Cosa è stato fatto finora
Sono stati avviati i programmi pilota in sei Regioni (i tecnici stanno lavorando con Basilicata, Campania, Emilia-Romagna, Lombardia, Piemonte e Puglia per aumentare il numero di documenti presenti sul fascicolo e per migliorare lo scambio di dati tra Regioni). Con il Dl del 27 gennaio 2022 numero 4 (art. 21) viene data la possibilità di creare regole uniformi su tutto il territorio nazionale e istituire l’Agenzia per coordinare l’evoluzione digitale dei sistemi sanitari regionali. Le Linee guida sono state approvate: quindi è stato chiarito una volta per tutte quanti e quali documenti è obbligatorio inserire (la lista è pubblicata sempre su Corriere.it). Inoltre è previsto l’invio di tecnici ministeriali per aiutare le Regioni a digitalizzarsi. Finora, infatti, una delle loro difficoltà è stata anche la mancanza di personale dedicato.

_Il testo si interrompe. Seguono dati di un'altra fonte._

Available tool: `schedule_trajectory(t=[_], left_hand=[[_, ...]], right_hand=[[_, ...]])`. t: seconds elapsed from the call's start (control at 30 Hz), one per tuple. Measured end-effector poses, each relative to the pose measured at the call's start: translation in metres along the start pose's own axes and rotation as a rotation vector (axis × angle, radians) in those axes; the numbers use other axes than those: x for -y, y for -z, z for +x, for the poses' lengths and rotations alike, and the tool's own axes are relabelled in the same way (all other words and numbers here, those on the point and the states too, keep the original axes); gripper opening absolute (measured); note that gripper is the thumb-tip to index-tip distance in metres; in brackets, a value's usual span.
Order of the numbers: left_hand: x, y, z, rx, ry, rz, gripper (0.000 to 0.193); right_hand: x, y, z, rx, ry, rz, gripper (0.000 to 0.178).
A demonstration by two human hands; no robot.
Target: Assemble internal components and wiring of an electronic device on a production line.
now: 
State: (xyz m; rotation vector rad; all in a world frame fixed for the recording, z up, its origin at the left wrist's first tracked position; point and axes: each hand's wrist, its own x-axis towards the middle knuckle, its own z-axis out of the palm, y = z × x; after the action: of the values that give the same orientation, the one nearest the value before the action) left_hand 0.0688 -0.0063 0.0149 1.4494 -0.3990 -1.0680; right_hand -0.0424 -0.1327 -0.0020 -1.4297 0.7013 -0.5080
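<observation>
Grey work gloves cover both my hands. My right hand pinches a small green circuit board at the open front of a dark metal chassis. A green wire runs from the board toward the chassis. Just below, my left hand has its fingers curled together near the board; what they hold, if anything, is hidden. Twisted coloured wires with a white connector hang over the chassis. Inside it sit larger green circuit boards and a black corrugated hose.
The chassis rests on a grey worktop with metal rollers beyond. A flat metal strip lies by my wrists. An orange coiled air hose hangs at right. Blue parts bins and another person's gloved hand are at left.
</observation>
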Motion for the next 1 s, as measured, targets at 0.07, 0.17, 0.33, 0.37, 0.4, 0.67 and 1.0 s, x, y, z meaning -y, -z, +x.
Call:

L’imbuto dei medici di famiglia
Anche i medici di base devono compilare il «patient summary», ovvero il profilo sanitario sintetico, che deve contenere la storia clinica del paziente con l’indicazione di eventuali malattie croniche, trapianti, terapie farmacologiche in corso, allergie e reazioni avverse a farmaci. Oggi 18 Regioni su 21 non lo compilano (tranne Val d’Aosta, Umbria Sicilia dove i medici vengono pagati per farlo). E qui il tema è politico: cosa fare per convincerli? Pagarli di più per tenere aggiornata una scheda che a ragion di logica dovrebbe già essere inclusa nei loro compiti? Sta di fatto che i fondi sono vincolati al raggiungimento entro la fine del 2025 dell’85% dei medici di base collegati, e all’inserimento dei documenti da parte di tutte le Regioni entro giugno 2026. In caso contrario i soldi andranno perduti. Al progetto lavorano tre ministeri: Salute, Transizione digitale e il Mef.